Singapore International Film Festival

Despite reaching such a venerable age, the 20th Singapore International Film Festival is far from losing steam—over 300 films from 40 countries are being featured leaving moviegoers as spoilt for choice as ever. Already underway, here are our picks of essentials are the action really begins to hot up.
Singapore Swing
Premiering is local upstart Kan Lume (The Art of Flirting) and debutante NTU student Loo Zihan’s Solos (Apr 25, 7pm, National Museum). About the relationship between a man (Lim Yu Beng, Singapore Dreaming) and a boy (the multi-talented newbie Loo Zihan), expect some hot same sex action scenes in this one.
Not all locally made productions restrict themselves to Singapore, however.

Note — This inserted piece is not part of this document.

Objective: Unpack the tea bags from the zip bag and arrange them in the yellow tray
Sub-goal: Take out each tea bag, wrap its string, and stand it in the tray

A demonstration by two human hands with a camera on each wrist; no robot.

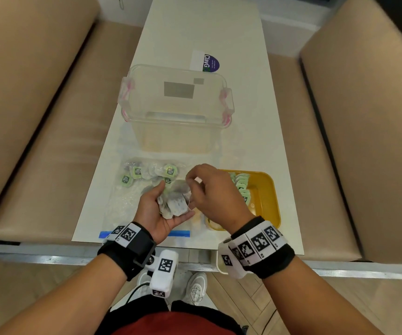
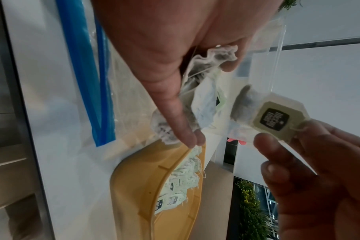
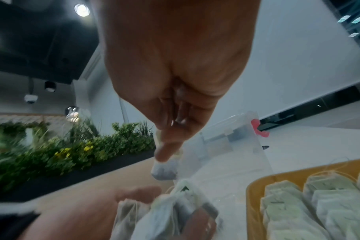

Local director Khee Jin Ng has travelled all the way to China to film Feet Unbound (Apr 22, 7pm, National Museum)—a story about a young woman who traverses 5,000 km by road across Beijing, Jiangxi and Sichuan provinces, and meets six elderly army women along the way.
Pride of Asia
The diversity of this vast continent is reflected in the huge range of Asian films on offer.
One for the action junkie, Bloody Tie (Apr 29, 9:15pm, Lido) is about police corruption and crime set in Pusan. Directed by Choi Ho (Who Are You?), this could be Korea’s answer to The French Connection.
The sub-continent is not left out either, but you will not get any Bollywood flicks here. Bangladeshi film Dollhouse (Apr 29, 11am, Lido) is a story of anguish and love between two refugees as they flee the Bangladeshi War of Independence in 1971. An offering by veteran film-maker Marshedul Islam (The Alienation).
Best of the Rest
Tantalising material also sums up the other offerings at the festival.
Be prepared to don your thinking caps when watching His Big White Self (Apr 28, 7pm, National Museum). Courtesy of Nick Broomfield (Aileen: Life and Death of a Serial Killer), a name big in the British documentary scene, this is an intriguing flick featuring the enigmatic Eugene Terreblanche—a white South African who thought the apartheid did not go far in enough in its racial discrimination.
If war is more your thing, check out The Colonel (Apr 22, 3pm, Lido) by director Laurent Herbiet. Set during the Algerian war, it is a dark portrayal of how war dehumanises people.
No festival would be complete without some heavy duty arthouse fare. Look out for Container (Apr 22, 9:15pm, Lido), Lukas Moodysson’s (A Hole in My Heart) most avant-garde film yet, as images of a cross-dressing man are voiced over by a delicate monologue courtesy of Jena Malone (The Ballad of Jack and Rose).